• Instructions to follow
Exactly and only the lines from the one with "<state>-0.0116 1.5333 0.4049" through the end of the listing are to be transcribed, both ends included.

• Material provided
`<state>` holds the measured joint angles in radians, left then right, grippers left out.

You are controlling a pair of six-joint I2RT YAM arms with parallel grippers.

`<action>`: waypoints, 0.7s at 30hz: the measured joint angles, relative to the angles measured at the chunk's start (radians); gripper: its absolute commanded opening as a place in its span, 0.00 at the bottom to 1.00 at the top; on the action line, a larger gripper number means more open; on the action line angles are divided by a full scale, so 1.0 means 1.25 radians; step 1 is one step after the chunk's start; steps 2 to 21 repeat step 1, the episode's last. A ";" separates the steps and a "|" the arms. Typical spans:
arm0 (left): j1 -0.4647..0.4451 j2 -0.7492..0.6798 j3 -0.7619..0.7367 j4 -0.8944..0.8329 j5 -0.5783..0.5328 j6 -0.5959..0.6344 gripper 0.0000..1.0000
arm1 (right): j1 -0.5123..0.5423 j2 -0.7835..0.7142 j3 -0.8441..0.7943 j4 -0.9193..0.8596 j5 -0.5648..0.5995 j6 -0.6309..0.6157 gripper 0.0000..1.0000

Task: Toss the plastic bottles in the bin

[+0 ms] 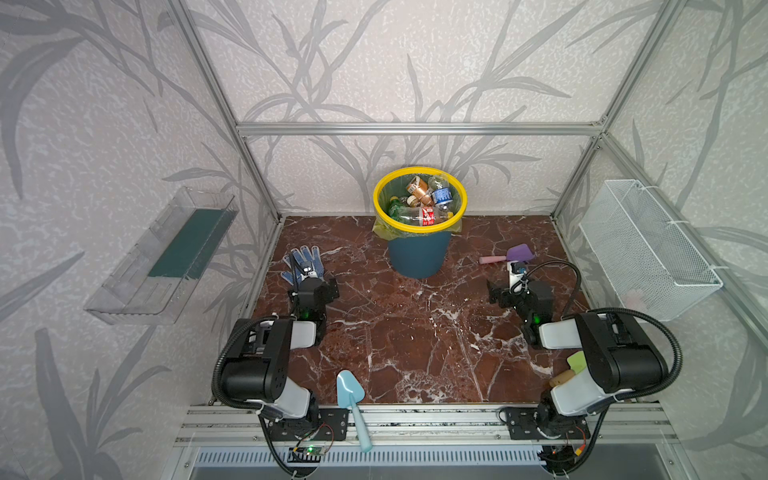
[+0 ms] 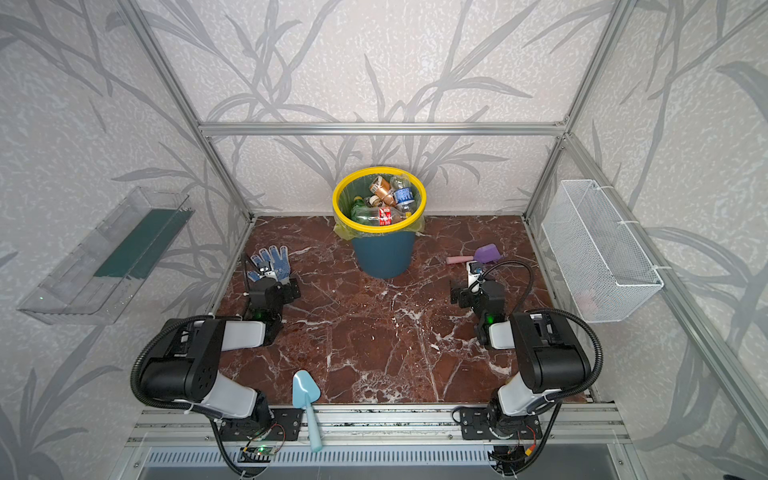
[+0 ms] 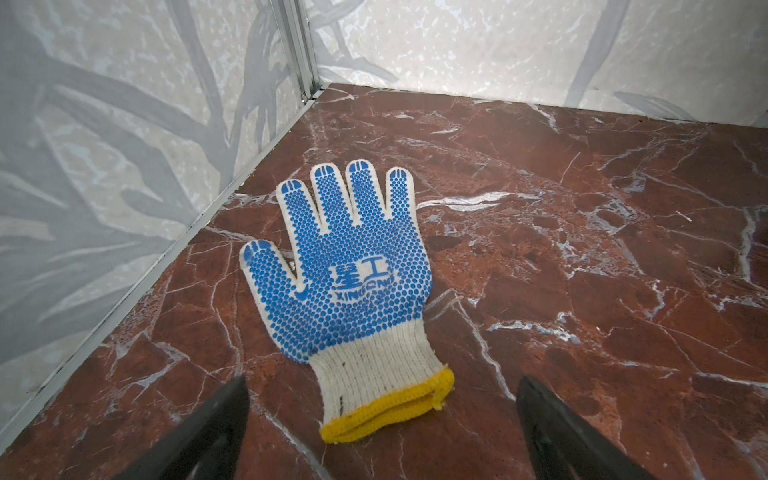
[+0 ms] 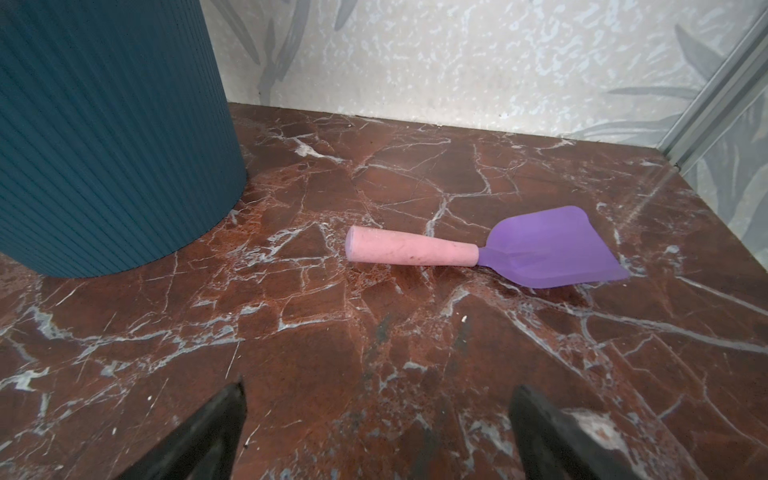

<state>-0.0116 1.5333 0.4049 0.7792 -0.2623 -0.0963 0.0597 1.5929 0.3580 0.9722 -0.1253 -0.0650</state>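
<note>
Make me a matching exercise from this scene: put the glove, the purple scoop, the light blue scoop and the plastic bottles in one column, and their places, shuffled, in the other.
Things:
1. glove
2. purple scoop
3. light blue scoop
4. plastic bottles

Places:
A. inside the bin
B. lying right of the bin in both top views
C. handle lying across the front rail
D. lying left of the bin in both top views

Pairs: 1-D, 2-B, 3-C, 4-A
</note>
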 measured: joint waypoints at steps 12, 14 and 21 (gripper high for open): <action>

• Response for this exercise
<state>-0.0116 1.5333 0.4049 0.7792 -0.2623 -0.0963 0.0597 1.5929 0.3580 0.9722 -0.1253 -0.0650</state>
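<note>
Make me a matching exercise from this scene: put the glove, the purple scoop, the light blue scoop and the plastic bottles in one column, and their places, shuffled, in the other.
Things:
1. glove
2. purple scoop
3. light blue scoop
4. plastic bottles

Places:
A. inside the bin
B. lying right of the bin in both top views
C. handle lying across the front rail
D. lying left of the bin in both top views

Pairs: 1-D, 2-B, 3-C, 4-A
</note>
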 measured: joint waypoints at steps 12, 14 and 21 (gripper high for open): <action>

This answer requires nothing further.